En ce long week-end de trois jours en France, la foule est un peu moins compacte que d'autres fois, mais la mobilisation reste forte. Ni la démission du président Bouteflika, ni l'annonce d'une présidentielle le 4 juillet pour désigner son successeur, n'ont entamé la détermination des participants. "On n'a rien obtenu ! Une partie seulement. On attend qu'Ahmed Gaïd Salah nous lâche aussi", explique une manifestante.

Le général Salah devenu l'homme fort de l'Algérie

Le processus de transition est soutenu par l'armée, replacée au centre du jeu politique et dont le chef d'état-major, le général Ahmed Gaïd Salah est de facto l'homme fort de l'Algérie. Les partis politiques, inaudibles, sont eux marginalisés par la contestation.
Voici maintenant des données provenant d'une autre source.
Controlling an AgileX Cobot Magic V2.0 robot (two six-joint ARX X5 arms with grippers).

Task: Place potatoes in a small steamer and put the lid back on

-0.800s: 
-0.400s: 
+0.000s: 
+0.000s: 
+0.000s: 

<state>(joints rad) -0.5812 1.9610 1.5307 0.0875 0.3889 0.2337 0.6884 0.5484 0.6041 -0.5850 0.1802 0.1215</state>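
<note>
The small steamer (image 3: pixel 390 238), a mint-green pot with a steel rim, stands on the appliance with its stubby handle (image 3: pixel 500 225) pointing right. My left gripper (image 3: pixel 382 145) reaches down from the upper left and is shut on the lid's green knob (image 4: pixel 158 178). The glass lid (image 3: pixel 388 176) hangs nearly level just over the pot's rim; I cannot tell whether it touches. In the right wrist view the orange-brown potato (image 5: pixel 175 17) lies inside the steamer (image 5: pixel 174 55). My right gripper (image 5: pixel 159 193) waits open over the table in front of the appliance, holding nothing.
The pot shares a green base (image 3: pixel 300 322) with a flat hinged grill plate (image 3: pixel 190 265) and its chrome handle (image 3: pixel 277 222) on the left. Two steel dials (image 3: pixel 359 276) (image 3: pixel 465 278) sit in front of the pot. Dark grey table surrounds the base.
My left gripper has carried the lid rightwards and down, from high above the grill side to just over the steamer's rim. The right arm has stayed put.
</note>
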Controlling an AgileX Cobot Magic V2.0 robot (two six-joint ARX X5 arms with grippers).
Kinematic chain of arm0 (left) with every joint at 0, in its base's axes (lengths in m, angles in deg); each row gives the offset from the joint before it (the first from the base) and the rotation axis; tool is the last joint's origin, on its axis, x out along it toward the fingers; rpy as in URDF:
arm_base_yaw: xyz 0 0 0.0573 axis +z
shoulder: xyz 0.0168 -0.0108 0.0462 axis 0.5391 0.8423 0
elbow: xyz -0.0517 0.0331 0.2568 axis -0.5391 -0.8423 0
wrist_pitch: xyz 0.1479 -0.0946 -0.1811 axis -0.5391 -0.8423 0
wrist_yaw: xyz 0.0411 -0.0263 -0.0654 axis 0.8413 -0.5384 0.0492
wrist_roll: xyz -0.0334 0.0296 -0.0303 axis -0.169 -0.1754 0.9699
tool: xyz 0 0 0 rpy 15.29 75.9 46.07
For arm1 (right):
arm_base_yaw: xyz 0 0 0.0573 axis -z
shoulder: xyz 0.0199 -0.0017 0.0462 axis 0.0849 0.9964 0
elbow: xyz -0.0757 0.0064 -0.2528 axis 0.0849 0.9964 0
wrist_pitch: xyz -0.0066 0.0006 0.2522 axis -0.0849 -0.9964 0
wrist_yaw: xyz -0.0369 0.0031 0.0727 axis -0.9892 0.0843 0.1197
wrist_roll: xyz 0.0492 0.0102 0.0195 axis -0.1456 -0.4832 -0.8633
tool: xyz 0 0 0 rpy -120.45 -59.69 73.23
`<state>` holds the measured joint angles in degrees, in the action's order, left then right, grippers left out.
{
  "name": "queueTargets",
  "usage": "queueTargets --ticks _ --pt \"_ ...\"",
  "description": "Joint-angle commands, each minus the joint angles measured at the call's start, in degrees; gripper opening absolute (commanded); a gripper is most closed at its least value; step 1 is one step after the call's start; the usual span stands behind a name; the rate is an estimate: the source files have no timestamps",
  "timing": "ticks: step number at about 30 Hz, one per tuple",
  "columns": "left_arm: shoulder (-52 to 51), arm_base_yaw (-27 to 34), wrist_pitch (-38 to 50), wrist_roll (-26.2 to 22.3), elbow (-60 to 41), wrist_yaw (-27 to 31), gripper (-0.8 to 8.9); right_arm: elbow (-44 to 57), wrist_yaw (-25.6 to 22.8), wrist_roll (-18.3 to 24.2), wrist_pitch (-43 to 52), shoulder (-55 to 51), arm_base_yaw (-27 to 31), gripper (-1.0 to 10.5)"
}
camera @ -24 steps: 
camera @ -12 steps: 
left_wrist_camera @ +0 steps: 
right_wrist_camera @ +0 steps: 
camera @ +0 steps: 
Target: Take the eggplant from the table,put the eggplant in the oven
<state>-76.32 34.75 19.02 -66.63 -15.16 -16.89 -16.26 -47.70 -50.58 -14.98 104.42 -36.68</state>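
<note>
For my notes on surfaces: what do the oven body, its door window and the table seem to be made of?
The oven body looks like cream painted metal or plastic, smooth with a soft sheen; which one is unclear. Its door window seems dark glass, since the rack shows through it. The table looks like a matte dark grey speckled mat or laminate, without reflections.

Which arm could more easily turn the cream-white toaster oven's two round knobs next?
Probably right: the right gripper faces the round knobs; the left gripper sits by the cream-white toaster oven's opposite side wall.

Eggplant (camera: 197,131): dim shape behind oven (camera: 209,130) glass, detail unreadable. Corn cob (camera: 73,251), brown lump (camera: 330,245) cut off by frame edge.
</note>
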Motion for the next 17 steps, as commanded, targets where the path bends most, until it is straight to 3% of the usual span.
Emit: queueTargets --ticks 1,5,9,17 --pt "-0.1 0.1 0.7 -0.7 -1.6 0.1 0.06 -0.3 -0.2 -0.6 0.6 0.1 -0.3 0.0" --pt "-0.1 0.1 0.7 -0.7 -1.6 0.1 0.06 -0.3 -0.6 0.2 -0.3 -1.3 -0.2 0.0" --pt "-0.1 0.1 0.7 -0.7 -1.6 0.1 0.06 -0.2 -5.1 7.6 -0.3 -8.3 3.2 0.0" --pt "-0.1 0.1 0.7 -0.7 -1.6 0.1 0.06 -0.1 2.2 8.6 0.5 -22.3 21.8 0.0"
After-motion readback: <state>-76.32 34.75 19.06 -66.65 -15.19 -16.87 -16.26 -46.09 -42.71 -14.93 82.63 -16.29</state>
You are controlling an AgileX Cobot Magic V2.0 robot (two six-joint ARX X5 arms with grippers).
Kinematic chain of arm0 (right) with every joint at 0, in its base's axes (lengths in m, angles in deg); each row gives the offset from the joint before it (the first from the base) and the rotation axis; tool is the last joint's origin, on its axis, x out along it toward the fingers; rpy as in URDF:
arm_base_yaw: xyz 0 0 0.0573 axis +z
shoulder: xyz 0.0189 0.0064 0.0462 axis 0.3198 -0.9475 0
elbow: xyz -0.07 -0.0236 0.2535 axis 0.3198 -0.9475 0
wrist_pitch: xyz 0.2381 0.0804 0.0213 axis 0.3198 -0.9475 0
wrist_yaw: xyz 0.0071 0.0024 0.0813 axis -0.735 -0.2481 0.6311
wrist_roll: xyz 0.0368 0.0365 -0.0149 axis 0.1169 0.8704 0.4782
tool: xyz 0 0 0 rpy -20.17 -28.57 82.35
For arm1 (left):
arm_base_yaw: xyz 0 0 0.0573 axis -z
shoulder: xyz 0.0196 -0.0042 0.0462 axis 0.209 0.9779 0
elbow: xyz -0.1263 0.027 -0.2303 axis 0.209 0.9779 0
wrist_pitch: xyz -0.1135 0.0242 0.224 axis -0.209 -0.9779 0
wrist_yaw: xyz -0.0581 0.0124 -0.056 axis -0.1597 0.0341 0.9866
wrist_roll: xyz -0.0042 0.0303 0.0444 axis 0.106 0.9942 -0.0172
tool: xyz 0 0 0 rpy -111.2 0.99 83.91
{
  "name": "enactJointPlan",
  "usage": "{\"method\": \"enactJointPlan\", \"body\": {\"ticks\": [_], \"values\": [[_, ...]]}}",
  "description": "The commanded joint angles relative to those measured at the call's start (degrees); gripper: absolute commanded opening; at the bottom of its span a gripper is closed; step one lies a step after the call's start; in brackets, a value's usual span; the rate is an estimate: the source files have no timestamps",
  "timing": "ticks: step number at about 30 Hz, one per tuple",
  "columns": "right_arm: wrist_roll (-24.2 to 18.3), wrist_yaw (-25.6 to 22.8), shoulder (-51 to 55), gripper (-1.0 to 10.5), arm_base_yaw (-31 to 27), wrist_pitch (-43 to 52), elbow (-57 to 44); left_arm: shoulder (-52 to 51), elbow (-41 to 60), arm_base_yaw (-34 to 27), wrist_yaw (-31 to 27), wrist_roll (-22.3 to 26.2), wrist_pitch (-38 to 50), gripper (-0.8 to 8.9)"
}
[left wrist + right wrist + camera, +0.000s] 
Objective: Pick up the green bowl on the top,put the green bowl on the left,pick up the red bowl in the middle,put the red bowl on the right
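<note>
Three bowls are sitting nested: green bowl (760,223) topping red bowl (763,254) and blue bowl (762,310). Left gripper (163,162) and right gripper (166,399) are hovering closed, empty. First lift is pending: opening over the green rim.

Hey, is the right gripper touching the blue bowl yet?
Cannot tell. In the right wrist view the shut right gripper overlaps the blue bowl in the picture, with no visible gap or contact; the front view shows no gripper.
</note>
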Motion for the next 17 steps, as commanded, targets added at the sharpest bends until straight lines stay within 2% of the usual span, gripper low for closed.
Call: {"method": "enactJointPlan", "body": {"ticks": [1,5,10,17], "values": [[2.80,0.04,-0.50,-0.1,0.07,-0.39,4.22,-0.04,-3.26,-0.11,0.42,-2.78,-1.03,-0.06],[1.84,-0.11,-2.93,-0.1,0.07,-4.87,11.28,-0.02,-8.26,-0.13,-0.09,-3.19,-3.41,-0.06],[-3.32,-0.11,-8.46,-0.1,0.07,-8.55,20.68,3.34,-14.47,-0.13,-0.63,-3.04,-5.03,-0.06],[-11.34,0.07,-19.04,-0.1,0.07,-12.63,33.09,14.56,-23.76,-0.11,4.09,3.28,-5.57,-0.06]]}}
Sur le monument à la République, une banderole réclame "un deuxième République citoyenne, civile, démocratique et moderne", refusant "autocratie", "théocratie" ou "gérontocratie". "Système dégage, prenez vos bagages avant l'orage, en bateau ou à la nage", dit un autre écriteau brandi près d'orateurs improvisés s'exprimant en arabe, dont les voix sont parfois couvertes par un groupe de chanteurs et musiciens voisin.

"Jusqu'à ce qu'ils partent"

Sur la place baignée par le soleil, entre vendeurs de boissons, de drapeaux et de tee-shirts algériens, des sonos ont été installées. Ça et là, un homme danse, des femmes berbères en robe traditionnelle bavardent. "Nous continuerons à venir jusqu'à ce qu'ils partent", affirme Zined, fidèle aux manifestations du dimanche depuis le début du mouvement, à une exception près. Cette femme, "kabyle mais d'abord algérienne", arrivée à l'âge de 9 ans en France et aujourd'hui retraitée, se dit "optimiste". "Je ne l'étais pas en novembre, lorsque je suis retournée en Algérie. J'étais dégoûtée. Mes amis là-bas n'osaient rien dire. Ils avaient une épée de Damoclès au dessus d'eux", explique-t-elle.

À Marseille aussi, des centaines de personnes ont manifesté

Quelque 200 personnes ont également manifesté à Marseille, dans le Sud-Est, à l'appel du Collectif pour une alternative démocratique et sociale en Algérie et de l'association Mon Algérie Marseille. Environ 760.000 immigrés algériens vivent en France, selon l'Institut national français de la statistique (Insee). Ils sont 1,7 million si on y ajoute leurs enfants nés en France.